Thanks for looking at this, I was wondering if I was going crazy

Sailor_eda

evlncrn8
January 25th, 2008, 01:16
u sure the proc call that you're patching (e8 xx xx xx xx -> b8 xx xx xx xx) takes NO parameters?

naides
January 25th, 2008, 14:08
I took a look at your files.

If you look at this code in IDA view:

Code:
.text:00A3781B mov ecx, dword_140EE64
.text:00A37821 mov [esp+68h+var_68], ecx
.text:00A37824 call Function1 <-- Problem
.text:00A37829 mov dword_140EE68, eax
.text:00A3782E mov ebx, dword_140EE68
.text:00A37834 test ebx, ebx
.text:00A37836 jz short loc_A37872
.text:00A37838 call Function2
.text:00A3783D test eax, eax
.text:00A3783F jnz short loc_A37848


And see the same area in HEX view:

Code:
.text:00A37820 01 89 0C 24 E8 E7 3A 00 00 A3 68 EE 40 01 8B 1D ë$Ft:..úhe@ï
.text:00A37830 68 EE 40 01 85 DB 74 3A E8 33 15 00 00 85 C0 75 he@à¦t:F3§..à+u
.text:00A37840 07 31 D2 E9 B0 FE FF FF 8B 35 64 EE 40 01 89 34 1-T¦¦ ï5de@ë4


You'll see what is expected, E8 rel32 . But looking at the same code region with a hex editor, directly from disk:

00A37820 0189 0C24 E8FC FFFF FFA3 68EE 4001 8B1D ...$......h.@...
00A37830 68EE 4001 85DB 743A E8FC FFFF FF85 C075 h.@...t:.......u
00A37840 0731 D2E9 B0FE FFFF 8B35 64EE 4001 8934 .1.......5d.@..4



You see that the Call instructions in this region do not hold the relative address of the callee function code, but rather a place holder: FFFFFFFC (in little-endian). Dont be intimidated by the Fs, as a signed integer, it is just -4.

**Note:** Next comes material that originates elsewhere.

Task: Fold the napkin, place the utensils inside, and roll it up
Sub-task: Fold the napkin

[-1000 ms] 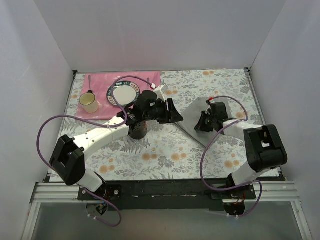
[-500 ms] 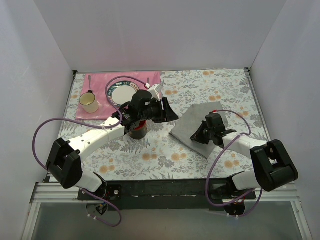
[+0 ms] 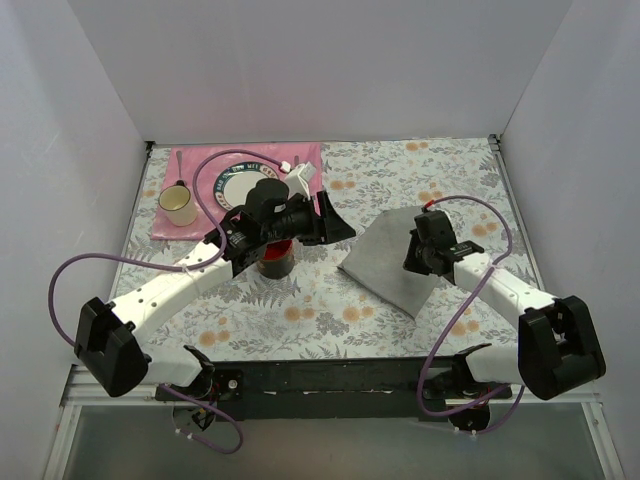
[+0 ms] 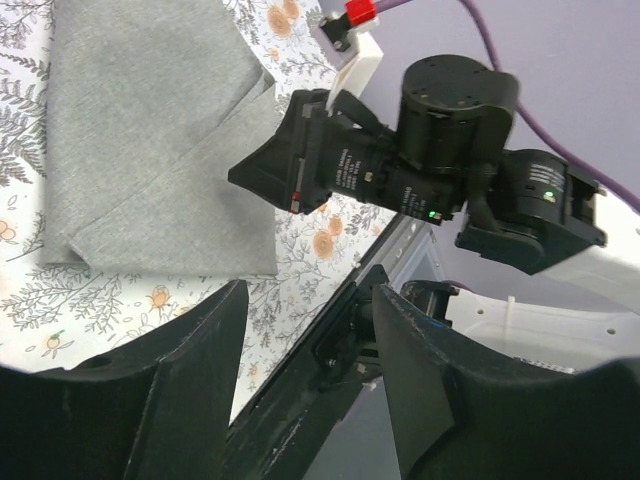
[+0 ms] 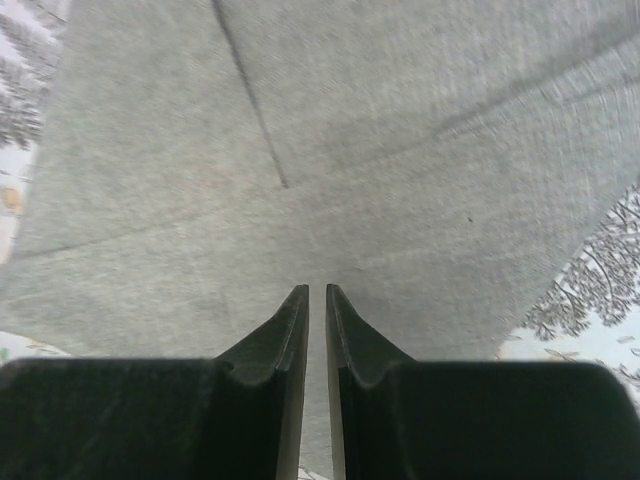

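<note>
The grey napkin lies folded and flat on the flowered table, right of centre. It also fills the right wrist view and shows in the left wrist view. My right gripper hovers over its right part. Its jaws stand a narrow slit apart with nothing between them. My left gripper hangs in the air left of the napkin, open and empty, pointing towards the right arm. I cannot make out the utensils.
A pink placemat at the back left carries a plate and a cream mug with a thin handle standing in it. A dark red-rimmed cup stands under the left arm. White walls close in three sides.
The right gripper brought the raised napkin flap down flat, let go as its jaws parted slightly, and lifted off. The left arm shifted a little back and left.
</note>
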You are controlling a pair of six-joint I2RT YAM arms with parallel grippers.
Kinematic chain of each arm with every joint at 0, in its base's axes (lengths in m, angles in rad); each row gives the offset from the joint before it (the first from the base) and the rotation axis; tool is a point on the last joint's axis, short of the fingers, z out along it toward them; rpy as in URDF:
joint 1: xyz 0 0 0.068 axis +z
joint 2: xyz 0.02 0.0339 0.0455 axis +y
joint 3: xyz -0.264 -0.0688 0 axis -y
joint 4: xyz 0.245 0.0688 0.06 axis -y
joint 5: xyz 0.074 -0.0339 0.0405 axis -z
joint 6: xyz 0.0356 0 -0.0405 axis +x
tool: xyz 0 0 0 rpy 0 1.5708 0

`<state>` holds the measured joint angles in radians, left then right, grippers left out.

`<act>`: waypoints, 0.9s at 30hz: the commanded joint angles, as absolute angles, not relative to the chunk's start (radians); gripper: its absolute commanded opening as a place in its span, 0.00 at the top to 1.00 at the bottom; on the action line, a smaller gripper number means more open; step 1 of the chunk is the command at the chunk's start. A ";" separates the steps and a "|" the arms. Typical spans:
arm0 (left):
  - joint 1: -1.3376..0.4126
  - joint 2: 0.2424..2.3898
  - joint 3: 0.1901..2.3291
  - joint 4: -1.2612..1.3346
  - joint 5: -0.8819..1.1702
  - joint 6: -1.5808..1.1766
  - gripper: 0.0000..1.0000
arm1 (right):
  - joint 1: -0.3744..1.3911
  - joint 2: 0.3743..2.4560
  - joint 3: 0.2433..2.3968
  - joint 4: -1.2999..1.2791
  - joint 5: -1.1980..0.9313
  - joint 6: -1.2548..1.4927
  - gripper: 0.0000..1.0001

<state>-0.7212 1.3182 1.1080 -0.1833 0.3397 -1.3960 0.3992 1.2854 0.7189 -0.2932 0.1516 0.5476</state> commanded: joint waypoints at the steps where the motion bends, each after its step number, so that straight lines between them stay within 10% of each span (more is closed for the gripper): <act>1: -0.721 1.266 1.101 -0.193 0.374 -1.416 0.46 | 0.388 1.267 0.670 -0.341 0.195 0.520 0.81; 22: -0.724 1.215 1.081 -0.212 0.344 -1.416 0.44 | 0.557 1.213 0.529 -0.277 0.089 0.790 0.86; 27: -0.724 1.213 1.094 -0.268 0.301 -1.413 0.39 | 0.581 1.213 0.701 -0.438 0.169 0.514 0.68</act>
<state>-0.7219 1.2610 1.0794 -0.2127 0.3450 -1.4254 0.5556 1.2125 0.5552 -0.3130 0.1139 0.7143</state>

Actually all the calls around this code area that point to a named symbol follow a similar pattern: do not have an actual address but the very same place holder, instead of the relative function address.

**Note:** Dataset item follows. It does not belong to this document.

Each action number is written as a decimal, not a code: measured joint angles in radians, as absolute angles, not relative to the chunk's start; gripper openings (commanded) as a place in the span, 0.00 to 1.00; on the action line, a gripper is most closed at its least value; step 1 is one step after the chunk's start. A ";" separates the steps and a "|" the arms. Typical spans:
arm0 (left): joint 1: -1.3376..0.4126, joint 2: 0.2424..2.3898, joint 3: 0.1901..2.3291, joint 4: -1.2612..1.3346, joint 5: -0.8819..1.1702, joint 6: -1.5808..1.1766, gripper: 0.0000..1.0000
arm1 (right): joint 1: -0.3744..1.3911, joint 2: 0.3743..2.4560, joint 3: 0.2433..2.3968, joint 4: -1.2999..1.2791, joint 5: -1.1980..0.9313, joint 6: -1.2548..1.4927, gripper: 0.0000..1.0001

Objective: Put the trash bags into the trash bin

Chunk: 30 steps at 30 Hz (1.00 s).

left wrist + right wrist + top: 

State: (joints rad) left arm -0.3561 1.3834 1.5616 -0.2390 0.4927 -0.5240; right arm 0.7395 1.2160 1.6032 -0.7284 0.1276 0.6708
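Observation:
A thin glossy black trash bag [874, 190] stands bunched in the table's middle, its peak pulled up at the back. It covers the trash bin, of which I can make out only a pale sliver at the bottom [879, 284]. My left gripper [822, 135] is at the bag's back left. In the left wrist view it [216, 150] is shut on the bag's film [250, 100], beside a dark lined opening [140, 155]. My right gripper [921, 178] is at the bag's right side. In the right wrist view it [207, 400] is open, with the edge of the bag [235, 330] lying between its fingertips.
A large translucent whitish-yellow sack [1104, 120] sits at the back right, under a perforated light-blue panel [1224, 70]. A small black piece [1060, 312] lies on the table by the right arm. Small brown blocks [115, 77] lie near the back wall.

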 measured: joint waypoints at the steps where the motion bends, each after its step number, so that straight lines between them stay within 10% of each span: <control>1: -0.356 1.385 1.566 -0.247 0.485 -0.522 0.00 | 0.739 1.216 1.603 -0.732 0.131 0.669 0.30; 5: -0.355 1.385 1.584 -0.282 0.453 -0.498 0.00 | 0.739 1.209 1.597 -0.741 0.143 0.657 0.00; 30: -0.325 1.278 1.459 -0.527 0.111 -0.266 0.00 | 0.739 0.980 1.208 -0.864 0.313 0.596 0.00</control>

Looking around for "ELF relocation" I ran into several articles:
http://www.linuxjournal.com/article/1059
http://www.securityfocus.com/infocus/1872

and others. . .


So it seems that IDA and the Linux Loader use the Global offset Table (GOT) and the Procedure Linkage Table (PLT) to resolve symbolic call addresses at load time/disassembly time. In this case it is blindly adding a number to the call "address" position, where the place holder is located.

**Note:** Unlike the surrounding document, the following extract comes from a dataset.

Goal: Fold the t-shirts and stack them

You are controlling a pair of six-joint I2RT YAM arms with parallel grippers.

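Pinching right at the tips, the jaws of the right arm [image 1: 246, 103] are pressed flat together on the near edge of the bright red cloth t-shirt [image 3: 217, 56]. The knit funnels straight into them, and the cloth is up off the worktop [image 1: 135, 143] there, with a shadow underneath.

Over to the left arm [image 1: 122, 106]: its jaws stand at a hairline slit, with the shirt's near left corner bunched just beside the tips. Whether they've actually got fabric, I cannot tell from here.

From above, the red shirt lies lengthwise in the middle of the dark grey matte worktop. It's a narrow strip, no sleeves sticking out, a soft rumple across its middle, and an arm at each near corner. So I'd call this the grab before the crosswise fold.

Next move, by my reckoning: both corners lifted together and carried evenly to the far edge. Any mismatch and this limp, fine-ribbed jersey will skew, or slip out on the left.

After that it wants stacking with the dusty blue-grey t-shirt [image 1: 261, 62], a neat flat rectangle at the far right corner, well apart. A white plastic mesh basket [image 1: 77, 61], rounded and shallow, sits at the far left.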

Non symbolic calls, calls that don't point to a named symbol, either local or external, which are labeled by IDA something like:

call sub_A40336

are treated differently. They indeed follow the familiar format E8 rel32 when examined in both IDA Hex view and in direct disk Hex editor (I checked a few). This means that the call addresses for local calls are determined at compile time/link time which is the the usual for windows programs, instead of at load time.

So patching a call does not seem to be a good idea in ELF libraries, patching a jump or other strategy may work better.

[edit]
Little add-on: (If any one cares) I figured out why the space holder has FFFFFFFC,( -4) in it. At the time in which the loader fills in a relative distance to the space holder, an extra 4 bytes need to be subtracted to point to the beginning of the referred call in the formula:

Relative Offset = Current virtual Address + Symbol Virtual Address Pointer (From the TOC) -4

taking into consideration that the place holder is 4 bytes long. The -4 will in-line the correction.

Polaris
January 25th, 2008, 14:37
Good find Naides, really nice explanation!

blabberer
January 26th, 2008, 13:17
well i havent used ida linux much but try using objdump

for example
this could fetch all the rel calls and thier opcodes

Code:

objdump -d /bin/ls -j .text -M intel | grep 'call' | grep 'e8' | more
80499ac: e8 3f fd ff ff call 0x80496f0
80499b8: e8 00 00 00 00 call 0x80499bd
8049a40: e8 bb 65 fb f7 call 0x0
8049a92: e8 39 fb ff ff call 0x80495d0
8049ab0: e8 db fd ff ff call 0x8049890
8049ad2: e8 f9 fa ff ff call 0x80495d0
8049b00: e8 0b fa ff ff call 0x8049510
8049b71: e8 4a f9 ff ff call 0x80494c0
8049b8f: e8 9c fb ff ff call 0x8049730
8049c04: e8 e7 b7 00 00 call 0x80553f0
8049cb8: e8 03 aa 00 00 call 0x80546c0
8049cdc: e8 2f 7e 00 00 call 0x8051b10
8049d03: e8 68 fb ff ff call 0x8049870
8049d17: e8 44 a9 00 00 call 0x8054660
8049d45: e8 26 fb ff ff call 0x8049870

sailor__eda
January 26th, 2008, 14:44
Hi Naides,

That is some really good work. It all makes sense and I agree, patching calls is probably not a good idea for elf libraries.
Cool. Thanks for the great investigation.